Monday, January 22, 2018

Combining Reference Material to Get What You Want.

Recently I was asked to paint a local landscape for a friend and was given free reign about the specifics.  That is the best kind of commission.  No bad photo to make the most of or specific landmarks to deal with.  I decided I would try a dramatic sky/sunset over our flat marshlands.  I went to my "ideas" file of skies and picked this one-

I love the colors and light in the sky as well as the reflections, but there are a couple of problems here.  We know that photos lie, especially in high contrast conditions.  I took this photo recently and I remember that the land mass was not black.  It might be almost black at night, but there was still quite a bit of light at this time.  Besides that, this is a very boring composition.  There are 3 shapes (sky, land, water) that are very close to the same size.  The tree line has the pines and deadwood that are typical in our area, but it practically forms a wall across the scene.

So, back to my "ideas" file of local landscapes.

This is much more interesting.  There is a nice water shape to lead the eye into the painting and to allow for reflections.  The tree line is very characteristic, but tapers off for a long marsh view.  The small structures in the distance don't add anything and can be substituted for more distant trees.  But this is an afternoon photo which wasn't what I wanted.

While looking at the second photo I blocked in the darks and the shape of the water.
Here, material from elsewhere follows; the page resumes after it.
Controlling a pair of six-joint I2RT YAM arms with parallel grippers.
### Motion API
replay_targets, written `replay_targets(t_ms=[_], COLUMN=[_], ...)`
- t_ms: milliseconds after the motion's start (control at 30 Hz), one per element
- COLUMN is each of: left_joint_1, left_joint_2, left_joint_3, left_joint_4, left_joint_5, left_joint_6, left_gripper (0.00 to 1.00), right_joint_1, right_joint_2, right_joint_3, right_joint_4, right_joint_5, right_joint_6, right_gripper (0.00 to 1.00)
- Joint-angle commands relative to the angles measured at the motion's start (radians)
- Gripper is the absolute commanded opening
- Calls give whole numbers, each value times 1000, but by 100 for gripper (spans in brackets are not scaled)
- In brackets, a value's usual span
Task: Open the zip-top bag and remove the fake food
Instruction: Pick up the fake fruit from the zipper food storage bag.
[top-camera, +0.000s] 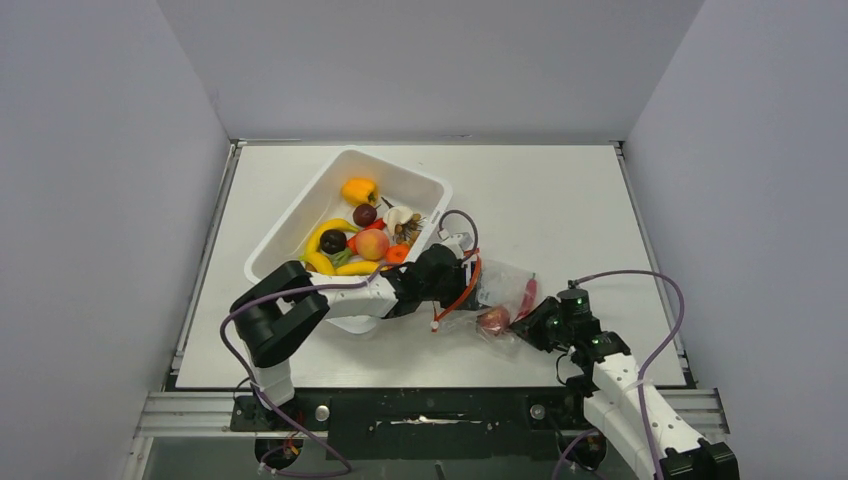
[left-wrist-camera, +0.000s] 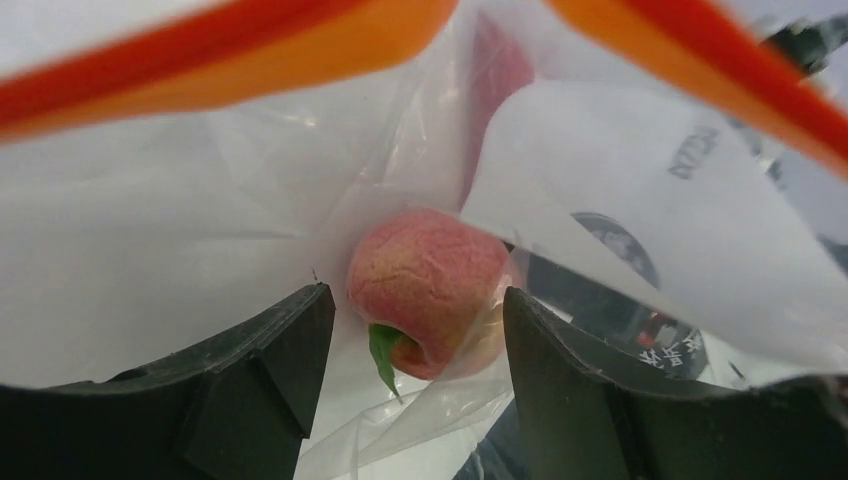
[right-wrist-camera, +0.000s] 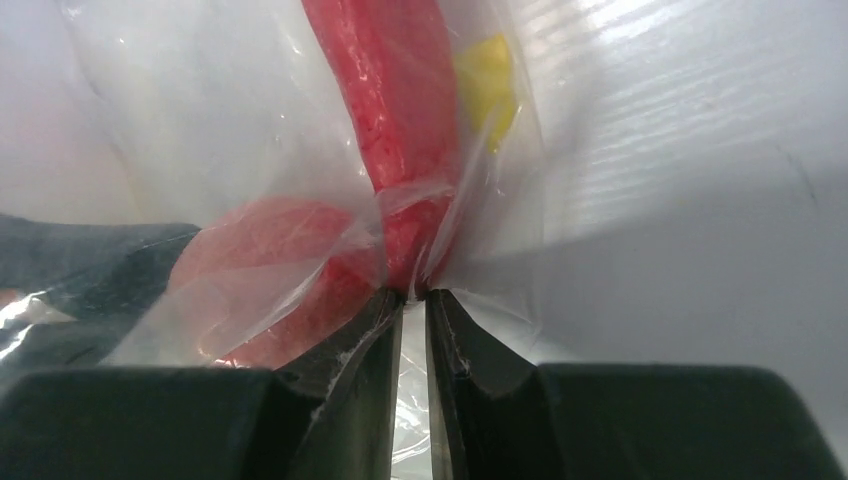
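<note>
The zip-top bag (top-camera: 503, 292) lay on the table (top-camera: 580, 210) between the two arms, just right of the white tub (top-camera: 300, 212). The left gripper (left-wrist-camera: 418, 315) sat inside the bag's mouth, jaws spread to either side of a peach (left-wrist-camera: 428, 285), contact unclear. The zip strip (left-wrist-camera: 200, 60) crossed the top of that view as an orange blur. The right gripper (right-wrist-camera: 414, 298) was pinched tight on the bag's film below a red chili (right-wrist-camera: 385, 120). A yellow piece (right-wrist-camera: 487, 85) behind the plastic was too blurred to identify.
</note>
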Motion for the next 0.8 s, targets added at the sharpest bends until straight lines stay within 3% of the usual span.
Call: replay_targets(t_ms=[0,367,767], left_joint_1=[-35,-45,-61], left_joint_2=[37,6,34], left_joint_3=[56,6,55], left_joint_4=[-52,-21,-41], left_joint_5=[98,258,170], left_joint_6=[46,67,53], left_gripper=[62,69,71], right_joint_1=[-52,-54,-54], right_joint_2=[38,44,36], right_joint_3=[-19,7,8], right_joint_4=[63,59,132], right_joint_5=[-136,-162,-233], right_joint_6=[-119,-137,-164], right_gripper=[16,17,18])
Once I worked out the composition I only looked at the first photo for the drama in the sky and the water.  I kept a little bit of light in the land mass, avoiding a black flat shape.

This was local scenery, which was requested, but I took the liberty of using photos from two different sites, each with something of interest.

Save your reference photos and mix it up!  Many of us are having a tough winter.  It is a good time to organize your files and find inspiration.